(Data items)
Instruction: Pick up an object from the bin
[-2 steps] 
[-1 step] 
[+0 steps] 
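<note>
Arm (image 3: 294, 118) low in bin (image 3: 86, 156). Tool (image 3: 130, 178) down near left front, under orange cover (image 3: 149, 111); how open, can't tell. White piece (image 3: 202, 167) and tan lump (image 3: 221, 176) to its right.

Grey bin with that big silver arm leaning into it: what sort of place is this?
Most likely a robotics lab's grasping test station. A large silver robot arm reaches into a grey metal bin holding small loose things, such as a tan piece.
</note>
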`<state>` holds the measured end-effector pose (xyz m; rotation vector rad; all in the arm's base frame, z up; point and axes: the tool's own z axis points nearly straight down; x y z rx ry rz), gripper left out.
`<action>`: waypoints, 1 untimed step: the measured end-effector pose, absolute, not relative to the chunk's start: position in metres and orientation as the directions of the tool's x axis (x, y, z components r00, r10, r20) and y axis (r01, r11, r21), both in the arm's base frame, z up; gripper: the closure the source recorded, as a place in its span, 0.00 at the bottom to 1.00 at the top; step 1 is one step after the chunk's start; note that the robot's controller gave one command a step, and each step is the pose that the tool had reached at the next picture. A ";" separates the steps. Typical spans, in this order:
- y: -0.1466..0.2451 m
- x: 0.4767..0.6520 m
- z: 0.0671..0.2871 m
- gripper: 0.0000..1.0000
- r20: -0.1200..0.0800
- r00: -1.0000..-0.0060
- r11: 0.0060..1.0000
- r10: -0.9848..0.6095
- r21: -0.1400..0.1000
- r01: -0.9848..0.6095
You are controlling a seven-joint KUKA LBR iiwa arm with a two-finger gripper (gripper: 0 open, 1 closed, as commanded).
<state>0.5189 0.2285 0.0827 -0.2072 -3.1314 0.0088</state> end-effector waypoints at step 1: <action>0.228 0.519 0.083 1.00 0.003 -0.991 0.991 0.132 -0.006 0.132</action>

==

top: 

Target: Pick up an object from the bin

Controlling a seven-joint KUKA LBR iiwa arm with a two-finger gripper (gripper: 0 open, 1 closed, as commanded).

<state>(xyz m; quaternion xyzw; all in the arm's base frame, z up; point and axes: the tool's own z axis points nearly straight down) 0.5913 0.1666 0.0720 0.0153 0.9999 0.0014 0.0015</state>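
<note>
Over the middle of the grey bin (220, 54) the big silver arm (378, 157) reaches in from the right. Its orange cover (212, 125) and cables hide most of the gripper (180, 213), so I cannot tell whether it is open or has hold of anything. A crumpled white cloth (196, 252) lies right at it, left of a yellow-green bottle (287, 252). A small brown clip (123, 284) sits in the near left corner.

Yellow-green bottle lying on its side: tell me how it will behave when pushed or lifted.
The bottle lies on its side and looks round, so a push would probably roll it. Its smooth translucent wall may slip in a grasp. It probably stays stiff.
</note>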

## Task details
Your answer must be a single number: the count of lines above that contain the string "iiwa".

## Expected answer
2